Could you reproduce, word for word, everything below from the line containing "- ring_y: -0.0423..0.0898" down to the line containing "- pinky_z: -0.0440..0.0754", with both of those lines included and no others?

*** Information supplied ***

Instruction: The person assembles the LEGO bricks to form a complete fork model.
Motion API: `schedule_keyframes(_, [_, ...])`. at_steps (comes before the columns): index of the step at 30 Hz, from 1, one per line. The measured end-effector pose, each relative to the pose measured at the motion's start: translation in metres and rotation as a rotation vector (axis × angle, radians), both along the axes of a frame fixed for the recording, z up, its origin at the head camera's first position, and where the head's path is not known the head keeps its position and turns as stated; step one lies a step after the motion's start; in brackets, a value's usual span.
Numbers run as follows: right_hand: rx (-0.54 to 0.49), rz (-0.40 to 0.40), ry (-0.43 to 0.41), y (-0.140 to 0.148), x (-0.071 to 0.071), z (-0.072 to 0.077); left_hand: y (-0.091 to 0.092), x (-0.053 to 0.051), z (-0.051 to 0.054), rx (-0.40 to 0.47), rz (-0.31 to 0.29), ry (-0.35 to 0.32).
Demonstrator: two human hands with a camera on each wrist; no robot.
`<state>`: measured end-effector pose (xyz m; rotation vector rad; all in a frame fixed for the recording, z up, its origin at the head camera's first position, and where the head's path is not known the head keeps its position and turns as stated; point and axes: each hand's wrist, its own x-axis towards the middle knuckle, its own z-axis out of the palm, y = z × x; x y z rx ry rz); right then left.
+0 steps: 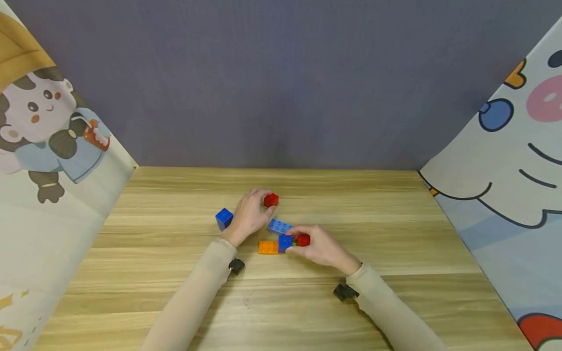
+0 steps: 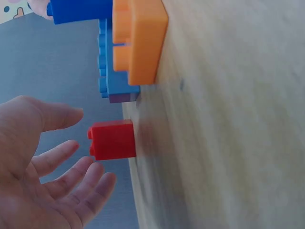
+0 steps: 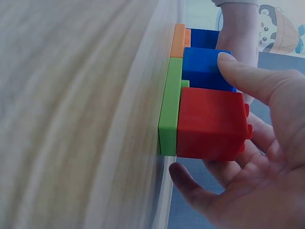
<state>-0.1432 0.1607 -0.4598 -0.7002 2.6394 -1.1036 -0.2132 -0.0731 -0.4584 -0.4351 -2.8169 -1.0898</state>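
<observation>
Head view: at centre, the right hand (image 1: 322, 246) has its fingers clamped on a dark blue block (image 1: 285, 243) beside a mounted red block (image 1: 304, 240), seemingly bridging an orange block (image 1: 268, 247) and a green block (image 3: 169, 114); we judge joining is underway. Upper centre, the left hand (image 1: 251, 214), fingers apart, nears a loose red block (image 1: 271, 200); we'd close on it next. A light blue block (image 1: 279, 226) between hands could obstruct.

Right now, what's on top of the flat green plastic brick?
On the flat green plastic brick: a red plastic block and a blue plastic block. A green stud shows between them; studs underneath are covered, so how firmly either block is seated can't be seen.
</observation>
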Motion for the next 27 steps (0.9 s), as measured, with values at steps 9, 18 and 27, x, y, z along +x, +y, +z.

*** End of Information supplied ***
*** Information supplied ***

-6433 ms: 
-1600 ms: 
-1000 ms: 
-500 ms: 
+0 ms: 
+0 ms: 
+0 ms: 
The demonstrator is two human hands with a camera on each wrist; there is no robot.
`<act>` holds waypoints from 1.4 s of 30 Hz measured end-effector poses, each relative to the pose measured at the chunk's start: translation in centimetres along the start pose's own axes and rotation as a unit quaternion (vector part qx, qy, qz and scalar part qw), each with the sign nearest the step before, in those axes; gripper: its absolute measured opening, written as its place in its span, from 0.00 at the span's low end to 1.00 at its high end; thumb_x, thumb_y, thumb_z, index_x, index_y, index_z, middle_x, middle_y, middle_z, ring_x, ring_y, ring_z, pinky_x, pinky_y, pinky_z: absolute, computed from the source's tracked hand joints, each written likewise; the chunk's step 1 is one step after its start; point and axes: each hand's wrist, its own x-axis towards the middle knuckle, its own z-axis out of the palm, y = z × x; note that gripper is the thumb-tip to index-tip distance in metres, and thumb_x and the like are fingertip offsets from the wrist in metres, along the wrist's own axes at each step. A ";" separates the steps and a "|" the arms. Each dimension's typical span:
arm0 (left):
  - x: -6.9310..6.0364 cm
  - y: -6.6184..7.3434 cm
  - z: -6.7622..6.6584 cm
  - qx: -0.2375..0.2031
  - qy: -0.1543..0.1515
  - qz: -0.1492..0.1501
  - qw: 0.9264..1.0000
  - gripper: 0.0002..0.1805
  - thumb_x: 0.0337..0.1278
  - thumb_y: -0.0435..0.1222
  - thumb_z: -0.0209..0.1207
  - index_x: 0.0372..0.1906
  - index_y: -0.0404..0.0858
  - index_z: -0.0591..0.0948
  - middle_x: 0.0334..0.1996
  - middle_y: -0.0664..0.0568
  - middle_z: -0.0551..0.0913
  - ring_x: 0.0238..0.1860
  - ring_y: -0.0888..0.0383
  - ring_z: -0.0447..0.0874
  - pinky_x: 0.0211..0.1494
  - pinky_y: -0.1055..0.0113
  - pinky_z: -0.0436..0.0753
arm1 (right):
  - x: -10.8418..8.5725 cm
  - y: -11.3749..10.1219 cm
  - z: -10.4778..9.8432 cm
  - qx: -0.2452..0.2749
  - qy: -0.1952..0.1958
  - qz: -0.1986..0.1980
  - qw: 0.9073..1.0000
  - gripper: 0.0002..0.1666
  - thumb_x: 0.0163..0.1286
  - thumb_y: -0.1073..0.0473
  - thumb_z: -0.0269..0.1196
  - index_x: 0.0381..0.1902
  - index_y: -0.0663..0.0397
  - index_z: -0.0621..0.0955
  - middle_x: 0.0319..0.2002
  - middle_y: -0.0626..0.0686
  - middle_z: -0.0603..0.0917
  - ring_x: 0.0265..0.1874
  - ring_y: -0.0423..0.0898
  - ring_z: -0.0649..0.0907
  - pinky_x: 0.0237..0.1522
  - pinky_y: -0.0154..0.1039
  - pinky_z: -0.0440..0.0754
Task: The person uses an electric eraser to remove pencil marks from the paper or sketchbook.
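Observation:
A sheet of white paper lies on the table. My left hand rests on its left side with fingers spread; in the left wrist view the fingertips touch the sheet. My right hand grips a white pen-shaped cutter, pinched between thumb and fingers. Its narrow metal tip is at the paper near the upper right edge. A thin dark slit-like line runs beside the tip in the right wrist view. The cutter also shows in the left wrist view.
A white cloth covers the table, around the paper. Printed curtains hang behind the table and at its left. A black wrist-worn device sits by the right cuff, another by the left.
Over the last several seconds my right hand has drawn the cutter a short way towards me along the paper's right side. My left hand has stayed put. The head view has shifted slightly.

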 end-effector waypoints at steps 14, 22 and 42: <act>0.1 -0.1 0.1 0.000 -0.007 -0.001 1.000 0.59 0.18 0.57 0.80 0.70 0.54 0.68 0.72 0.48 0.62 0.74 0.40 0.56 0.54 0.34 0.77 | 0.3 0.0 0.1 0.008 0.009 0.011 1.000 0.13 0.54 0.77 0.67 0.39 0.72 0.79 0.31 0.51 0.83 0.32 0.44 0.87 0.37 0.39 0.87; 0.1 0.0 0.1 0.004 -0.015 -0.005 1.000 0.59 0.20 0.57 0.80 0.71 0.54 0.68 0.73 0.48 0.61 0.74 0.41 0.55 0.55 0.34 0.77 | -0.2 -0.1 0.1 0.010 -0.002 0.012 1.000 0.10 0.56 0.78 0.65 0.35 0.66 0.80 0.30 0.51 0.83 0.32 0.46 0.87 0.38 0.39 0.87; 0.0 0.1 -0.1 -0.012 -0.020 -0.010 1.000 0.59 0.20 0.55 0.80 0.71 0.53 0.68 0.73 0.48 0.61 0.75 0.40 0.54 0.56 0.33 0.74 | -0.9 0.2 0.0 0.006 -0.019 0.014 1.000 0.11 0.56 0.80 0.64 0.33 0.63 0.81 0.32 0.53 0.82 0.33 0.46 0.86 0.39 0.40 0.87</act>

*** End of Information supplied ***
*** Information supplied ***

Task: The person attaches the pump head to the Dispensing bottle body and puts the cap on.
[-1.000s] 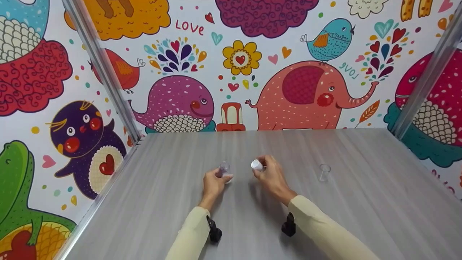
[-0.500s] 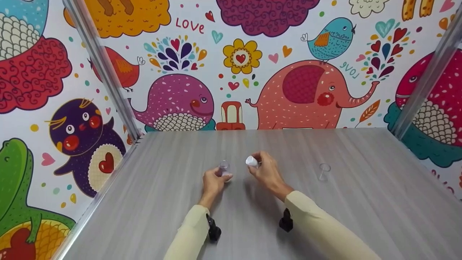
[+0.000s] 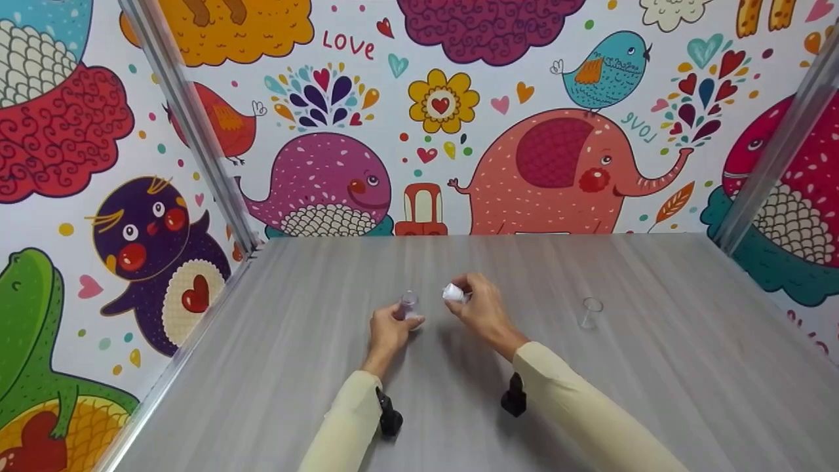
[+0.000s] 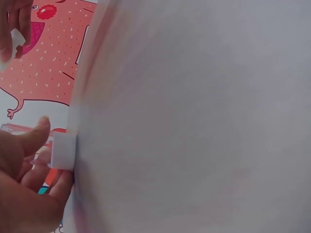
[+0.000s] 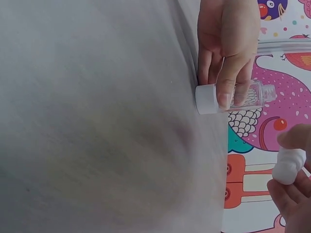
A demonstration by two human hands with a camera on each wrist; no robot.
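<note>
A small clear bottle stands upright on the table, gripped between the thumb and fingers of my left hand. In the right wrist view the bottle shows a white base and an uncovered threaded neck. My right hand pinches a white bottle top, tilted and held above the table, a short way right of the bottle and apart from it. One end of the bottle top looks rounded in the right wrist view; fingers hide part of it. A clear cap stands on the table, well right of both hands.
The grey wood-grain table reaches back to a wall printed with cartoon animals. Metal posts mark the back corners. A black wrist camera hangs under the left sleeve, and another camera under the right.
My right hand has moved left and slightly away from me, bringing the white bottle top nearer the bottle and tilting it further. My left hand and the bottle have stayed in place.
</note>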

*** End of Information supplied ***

Worked solution:
  - ring_y: -0.0423..0.0898
  - ring_z: -0.0649..0.0907
  - pinky_x: 0.0237..0.1522
  - pinky_y: -0.0154..0.1039
  - pinky_z: -0.0440..0.0754

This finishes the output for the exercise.